One might possibly use an actual iconoscope as a method of storage, but there are better arrangements. Instead of putting the charge pattern on to the ‘mosaic’ with light we can put it on with an electron beam. The density of the charge pattern left by the beam can be varied by modulating either the voltage of the signal plate or the current in the beam. The advantages of this are:

(a) The charge pattern can be set up more quickly with an electron beam than with light.

(b) Less apparatus is required.

(c) The same beam can be used for reading and recording, so that distortion of the pattern does not matter.

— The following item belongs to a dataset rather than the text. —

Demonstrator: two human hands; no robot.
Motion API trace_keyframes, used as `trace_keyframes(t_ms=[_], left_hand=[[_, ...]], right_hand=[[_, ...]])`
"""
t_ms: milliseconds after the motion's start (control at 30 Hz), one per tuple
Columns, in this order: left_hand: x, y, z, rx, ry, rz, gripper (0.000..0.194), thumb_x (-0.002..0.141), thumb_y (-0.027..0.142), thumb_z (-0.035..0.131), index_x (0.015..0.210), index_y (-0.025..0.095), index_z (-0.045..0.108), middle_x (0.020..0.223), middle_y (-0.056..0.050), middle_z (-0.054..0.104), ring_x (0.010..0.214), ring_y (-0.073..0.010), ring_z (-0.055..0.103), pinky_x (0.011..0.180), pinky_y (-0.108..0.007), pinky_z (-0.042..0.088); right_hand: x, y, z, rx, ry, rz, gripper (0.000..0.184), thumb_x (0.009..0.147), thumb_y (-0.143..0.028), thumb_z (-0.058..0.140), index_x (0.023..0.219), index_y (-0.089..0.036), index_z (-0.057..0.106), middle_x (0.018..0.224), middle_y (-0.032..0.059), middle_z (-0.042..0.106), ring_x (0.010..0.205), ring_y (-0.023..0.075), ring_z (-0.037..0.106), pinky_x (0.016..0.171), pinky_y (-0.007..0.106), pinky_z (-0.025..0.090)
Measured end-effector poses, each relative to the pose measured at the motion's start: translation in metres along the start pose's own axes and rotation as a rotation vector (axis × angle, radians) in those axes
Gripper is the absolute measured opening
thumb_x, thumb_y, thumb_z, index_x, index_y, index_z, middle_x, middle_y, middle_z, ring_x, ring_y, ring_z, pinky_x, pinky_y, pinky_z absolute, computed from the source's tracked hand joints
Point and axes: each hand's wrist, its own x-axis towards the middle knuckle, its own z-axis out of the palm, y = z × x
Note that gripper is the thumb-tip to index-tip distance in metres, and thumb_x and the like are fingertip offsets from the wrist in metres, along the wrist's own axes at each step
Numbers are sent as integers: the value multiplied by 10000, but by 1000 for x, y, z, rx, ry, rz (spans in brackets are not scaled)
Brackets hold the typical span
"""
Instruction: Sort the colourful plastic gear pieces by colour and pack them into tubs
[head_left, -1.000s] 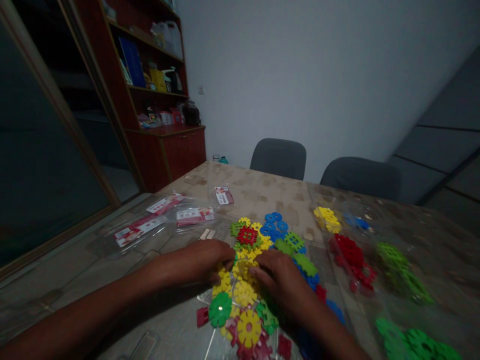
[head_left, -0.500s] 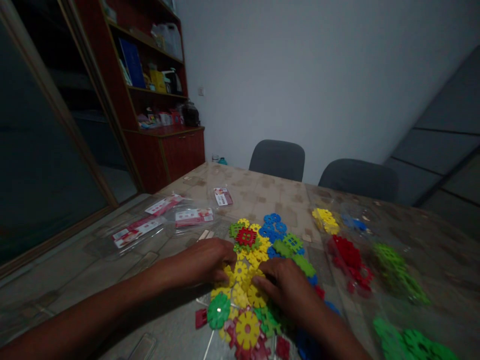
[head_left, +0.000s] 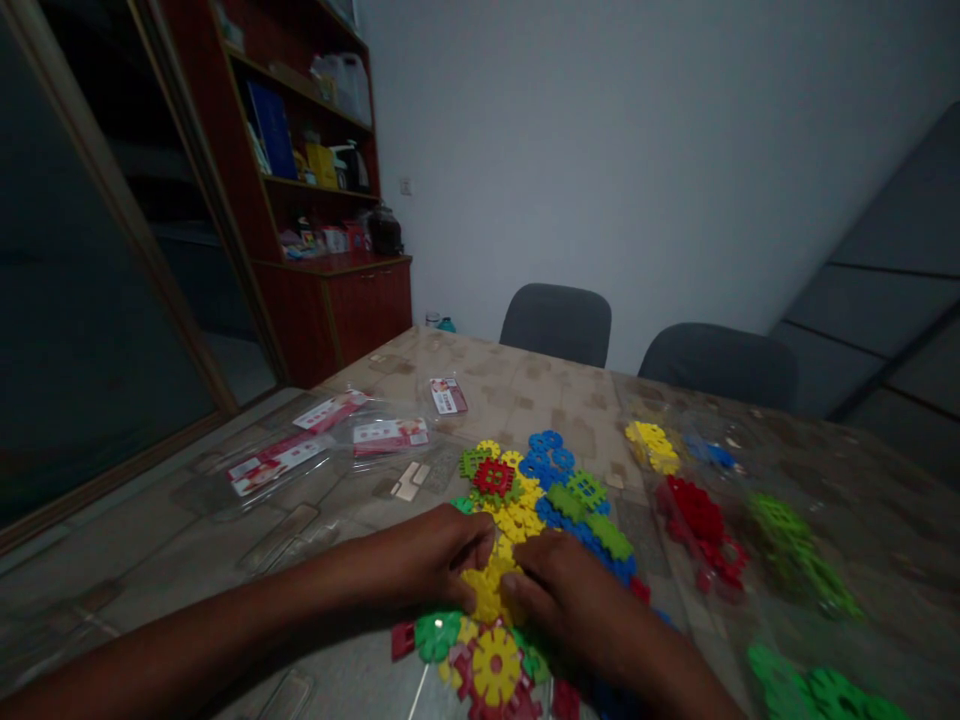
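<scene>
In the middle of the table lies a heap of notched plastic building pieces. My left hand is closed, its thumb and fingers pressed on some yellow flower-shaped pieces in the heap. From the right, my right hand curls over the same yellow cluster, its thumb touching it; my fingers hide part of it. Closer to me lie a green round piece, a single yellow disc and dark red pieces. Behind my hands sit a red square piece and blue pieces.
Clear plastic packs with printed cards lie on the left of the table. To the right are groups of yellow, red, light green and green pieces. Two grey chairs stand behind the table.
My left hand has moved right and a little toward me, and the hands are closer together. The yellow pieces between them are bunched tighter, and a green piece shows behind my left hand.
</scene>
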Motion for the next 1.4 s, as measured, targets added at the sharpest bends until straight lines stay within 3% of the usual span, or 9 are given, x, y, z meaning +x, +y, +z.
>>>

It seems probable that a suitable storage system can be developed without involving any new types of tube, using in fact an ordinary cathode ray tube with tin-foil over the screen to act as a signal plate. It will be necessary to furbish up the charge pattern from time to time, as it will tend to become dissipated. The pattern is said to last for days when there is no electron beam, but if we have a beam scanning one part of the target it will send out secondary electrons which will tend to destroy the remainder of the pattern. If we were always scanning the pattern in a regular manner as in television this would raise no serious problems. As it is we shall have to provide fairly elaborate switching arrangements to be applied when we wish to take off a particular piece of information. It will be necessary to stop the beam from scanning in the refurbishing cycle, switch to the point from which the information required is to be taken, do some scanning there, replace the information removed by the scanning, and return to refurbishing from the point left off. Arrangements must also be made to make sure that refurbishing does not get neglected for too long because of more pressing duties. None of this involves any fundamental difficulty, but no doubt it will take time to develop.